Thursday, 3 November 2011 1 comments
I often cringe when I hear people use the word ‘pacifically’. Now, I don’t have a personal vendetta against this word in particular, in fact it would be ironic if I did, as I believe it means to do something peaceably or in a peaceable manner. I can also imagine it means to do something in the way of the Pacific Ocean, but I doubt that anyone would ever do something in the way of the Pacific Ocean (as we are not oceans, we are people) so I don’t think that can be an official meaning. What I dislike so much about pacifically is that more often than not the person using it actually intends to use the word SPECIFICALLY. Which has a lot less to do with peace OR oceans. Having started to write this post I just had a mini panic that maybe I’d missed something and when people wanted to convey that they meant ‘something in particular’ the word to use WAS in fact pacifically, but the all knowing interweb tells me no, so I think I’m good to continue without excess humiliation. I wonder how hard it can be to use the ‘s’? Can people not hear the difference? Maybe it’s like me with my singing... I sound like a great singer to me but have been reliably informed many times that I am in fact completely tone deaf with no musical ability whatsoever. Now you may think I’m over reacting about the specifically thing, and maybe I am, I’m not great at spelling myself and although I take pride in attempting to use grammar correctly, I’m not going to pretend to be a great grammatist (I may have even made that word up). I went to your bog standard comprehensive school where we had more lessons on how not to get pregnant than we did on the correct use of the apostrophe or even how to spell ‘cat’. I think I have developed this dislike of pacifically specifically because pacifically is not a made up word, it’s the wrong word, it means something else, it’s rude to specifically (who I can almost hear crying out every time someone says pacifically when they mean specifically) and I think pacifically maybe getting too much of an ego. Pacifically doesn’t deserve his new found fame, he hasn’t worked for it, he has stolen it, stolen it from poor old specifically specifically.
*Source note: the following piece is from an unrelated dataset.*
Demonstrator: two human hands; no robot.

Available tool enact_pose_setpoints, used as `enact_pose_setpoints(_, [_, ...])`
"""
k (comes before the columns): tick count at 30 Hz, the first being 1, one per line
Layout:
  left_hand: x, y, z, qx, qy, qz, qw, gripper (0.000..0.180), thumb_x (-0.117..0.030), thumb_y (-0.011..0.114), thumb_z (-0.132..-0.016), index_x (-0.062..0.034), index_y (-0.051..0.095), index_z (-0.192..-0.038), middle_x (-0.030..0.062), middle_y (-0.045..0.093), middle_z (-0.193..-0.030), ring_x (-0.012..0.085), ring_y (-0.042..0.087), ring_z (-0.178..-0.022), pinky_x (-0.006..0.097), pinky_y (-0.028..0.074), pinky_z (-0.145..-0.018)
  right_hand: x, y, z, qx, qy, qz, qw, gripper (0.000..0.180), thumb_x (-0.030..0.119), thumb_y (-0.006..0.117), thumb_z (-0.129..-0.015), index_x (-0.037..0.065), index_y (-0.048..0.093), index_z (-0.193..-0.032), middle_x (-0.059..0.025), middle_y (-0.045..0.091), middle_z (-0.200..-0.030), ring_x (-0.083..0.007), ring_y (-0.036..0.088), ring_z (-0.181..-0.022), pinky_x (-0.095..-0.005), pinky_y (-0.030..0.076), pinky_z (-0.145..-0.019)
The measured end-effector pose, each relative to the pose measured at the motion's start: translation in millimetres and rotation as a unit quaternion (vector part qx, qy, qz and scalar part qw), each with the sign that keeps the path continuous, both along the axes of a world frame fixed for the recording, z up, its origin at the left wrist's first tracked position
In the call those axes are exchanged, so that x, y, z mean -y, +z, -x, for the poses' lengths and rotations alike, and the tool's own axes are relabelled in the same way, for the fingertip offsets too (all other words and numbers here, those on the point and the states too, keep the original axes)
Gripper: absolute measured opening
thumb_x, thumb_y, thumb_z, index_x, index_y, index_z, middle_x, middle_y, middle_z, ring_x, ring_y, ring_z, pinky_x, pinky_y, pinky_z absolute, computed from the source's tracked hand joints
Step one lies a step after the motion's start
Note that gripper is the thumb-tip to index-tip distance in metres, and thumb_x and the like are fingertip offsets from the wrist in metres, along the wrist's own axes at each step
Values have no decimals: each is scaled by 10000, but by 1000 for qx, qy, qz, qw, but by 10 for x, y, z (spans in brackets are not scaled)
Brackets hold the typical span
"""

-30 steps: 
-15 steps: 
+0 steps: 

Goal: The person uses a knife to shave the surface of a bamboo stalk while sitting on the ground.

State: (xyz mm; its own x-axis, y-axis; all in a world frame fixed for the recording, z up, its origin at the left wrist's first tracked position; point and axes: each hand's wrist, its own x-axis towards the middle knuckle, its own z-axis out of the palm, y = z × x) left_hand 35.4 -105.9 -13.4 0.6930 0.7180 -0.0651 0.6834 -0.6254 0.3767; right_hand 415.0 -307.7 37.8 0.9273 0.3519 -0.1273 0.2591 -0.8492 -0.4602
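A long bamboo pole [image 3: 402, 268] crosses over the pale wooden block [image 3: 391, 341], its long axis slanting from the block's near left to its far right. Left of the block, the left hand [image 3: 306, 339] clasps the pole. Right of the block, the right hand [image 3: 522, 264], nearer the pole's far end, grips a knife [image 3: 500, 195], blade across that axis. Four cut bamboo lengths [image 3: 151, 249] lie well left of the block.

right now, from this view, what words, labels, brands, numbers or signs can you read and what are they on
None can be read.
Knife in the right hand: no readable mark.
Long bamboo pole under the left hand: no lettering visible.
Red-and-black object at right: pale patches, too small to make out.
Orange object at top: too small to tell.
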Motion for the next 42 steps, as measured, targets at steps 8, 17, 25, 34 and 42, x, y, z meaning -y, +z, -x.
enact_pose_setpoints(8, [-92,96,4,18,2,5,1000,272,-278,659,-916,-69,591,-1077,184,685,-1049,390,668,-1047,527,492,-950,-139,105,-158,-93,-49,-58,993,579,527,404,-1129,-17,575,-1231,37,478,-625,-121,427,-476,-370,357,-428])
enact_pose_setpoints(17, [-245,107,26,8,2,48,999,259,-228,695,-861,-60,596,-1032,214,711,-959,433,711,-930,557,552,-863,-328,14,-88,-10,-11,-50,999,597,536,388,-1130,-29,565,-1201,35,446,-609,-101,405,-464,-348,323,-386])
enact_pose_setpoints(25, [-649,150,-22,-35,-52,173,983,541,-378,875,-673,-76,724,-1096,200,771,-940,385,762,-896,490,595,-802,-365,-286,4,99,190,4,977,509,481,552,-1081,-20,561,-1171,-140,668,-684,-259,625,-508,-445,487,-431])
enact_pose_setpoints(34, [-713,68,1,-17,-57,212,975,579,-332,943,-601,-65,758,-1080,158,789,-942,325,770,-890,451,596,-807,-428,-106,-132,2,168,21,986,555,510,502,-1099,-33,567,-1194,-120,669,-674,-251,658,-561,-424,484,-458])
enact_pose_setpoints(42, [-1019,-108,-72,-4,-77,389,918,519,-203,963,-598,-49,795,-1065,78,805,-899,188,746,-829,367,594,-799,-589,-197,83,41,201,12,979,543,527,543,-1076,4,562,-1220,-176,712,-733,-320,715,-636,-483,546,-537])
Recently I have been wondering a lot about language, diction and dialect. Isaac is a fairly quiet baby and doesn’t really say much, I chatter away to him all the time and he interacts well with his pals, he just doesn’t seem to feel the need to vocalise much. When encouraging him to speak I want to a) make it easy for him and b) start off as I mean to go on. So that’s best done using ‘proper’ English right? Should be easy enough, after all I am English myself so how hard can it be? Well, now I’ve started noticing things I’m saying and words I’m using and it turns out my English is pretty far removed from that which I imagine it should be, with or without my feelings on the correct usage of specifically/pacifically. I was born near Birmingham and grew up in an area close to there known as ‘The Black Country’, which initially has lovely connotations of the industrial revolution, lovely that is until you realise there was nothing romantic about the industrial revolution and certainly nothing romantic about the many recessions and subsequent declines in the manufacturing industries that give the area much of it’s ermm ‘charm’.
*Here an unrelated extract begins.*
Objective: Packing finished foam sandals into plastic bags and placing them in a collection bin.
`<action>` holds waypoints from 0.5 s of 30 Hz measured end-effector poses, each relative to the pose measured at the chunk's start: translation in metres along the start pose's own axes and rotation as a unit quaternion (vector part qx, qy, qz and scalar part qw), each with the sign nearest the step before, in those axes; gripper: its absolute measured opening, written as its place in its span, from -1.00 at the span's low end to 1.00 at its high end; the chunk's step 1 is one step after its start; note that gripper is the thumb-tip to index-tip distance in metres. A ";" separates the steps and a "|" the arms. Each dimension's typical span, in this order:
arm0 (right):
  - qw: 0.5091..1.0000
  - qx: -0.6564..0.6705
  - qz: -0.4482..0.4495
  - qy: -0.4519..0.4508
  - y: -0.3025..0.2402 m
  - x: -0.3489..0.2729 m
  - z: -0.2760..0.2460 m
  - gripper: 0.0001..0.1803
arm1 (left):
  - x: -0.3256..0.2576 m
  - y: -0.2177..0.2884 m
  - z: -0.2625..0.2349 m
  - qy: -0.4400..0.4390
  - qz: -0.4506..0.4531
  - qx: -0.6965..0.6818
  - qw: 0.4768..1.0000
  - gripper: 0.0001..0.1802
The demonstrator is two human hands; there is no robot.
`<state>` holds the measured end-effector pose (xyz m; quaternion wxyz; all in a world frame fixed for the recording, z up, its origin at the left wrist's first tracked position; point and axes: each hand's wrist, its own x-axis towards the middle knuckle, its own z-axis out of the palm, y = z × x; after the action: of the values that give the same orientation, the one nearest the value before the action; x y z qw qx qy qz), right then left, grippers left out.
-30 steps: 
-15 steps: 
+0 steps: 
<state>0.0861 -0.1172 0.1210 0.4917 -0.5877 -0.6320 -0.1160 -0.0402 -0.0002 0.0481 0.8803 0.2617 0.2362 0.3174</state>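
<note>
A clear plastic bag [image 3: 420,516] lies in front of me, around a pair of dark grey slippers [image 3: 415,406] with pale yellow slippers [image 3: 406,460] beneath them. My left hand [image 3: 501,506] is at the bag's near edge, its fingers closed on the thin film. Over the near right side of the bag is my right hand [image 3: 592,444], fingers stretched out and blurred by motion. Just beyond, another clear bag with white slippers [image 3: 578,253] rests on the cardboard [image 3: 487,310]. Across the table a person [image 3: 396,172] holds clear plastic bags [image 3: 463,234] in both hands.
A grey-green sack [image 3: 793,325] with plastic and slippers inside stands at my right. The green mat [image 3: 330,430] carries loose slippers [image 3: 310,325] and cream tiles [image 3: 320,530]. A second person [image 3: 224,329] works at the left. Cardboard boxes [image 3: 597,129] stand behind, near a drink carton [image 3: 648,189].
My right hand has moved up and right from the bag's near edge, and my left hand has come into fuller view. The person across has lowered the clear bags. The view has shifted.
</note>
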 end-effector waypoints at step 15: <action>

When I grew up I never knew I had an accent and I never heard any of my friends speak with an accent, sometimes when I was on holiday people would laugh at my ‘brummie’ accent, which was confusing as I didn’t live in Birmingham so obviously wasn’t a brummie. My everyday conversational interactions would include phrases such as “wot yow dooin?” (what are you doing?) “youm saft yow am” (you’re silly), “om gonna lomp yow” (i’m going to hit you), and the slightly random “ooo it ay arf black ova bills muvas” (it looks like it may rain, or sometimes, it looks like there may be trouble). I found that as I didn’t hear these at home (my parents being from Yorkshire and Scotland) I could easily drop and pick up the dialect depending upon who I was speaking to, which I have found useful since moving out of the area, although people ‘in the know’ will still sometimes pick me out as a ‘Yam Yam’. I rarely use these phrases now but I do still have the accent and occasionally (especially when ‘het up’ about something I slip into a bizarre mixture Black Country Scots. I didn’t realise until I was fairly old that I had collected some ’non-standard’ words from my mother’s Scottish heritage. I kid you not; I didn’t know that these weren’t the actual words for these things until I was surprisingly old. I did and still do use ‘slater’ for a woodlouse, ‘oose’ for some fluff or lint, ‘peely wally’ for someone who is peaky or pale looking. Add to this the fact that Isaacs’s daddy uses some completely random words like ‘woogley’ for a daddy long legs and ‘stotie’ for a bread roll and it’s no wonder Isaac isn’t too chatty. My guess is he’s probably waiting to hear the queen’s speech on Christmas Day in order to get some clarity in the language department. I’m going to be paying attention too, but only so I can ensure the correct usage of poor old doomed specifically.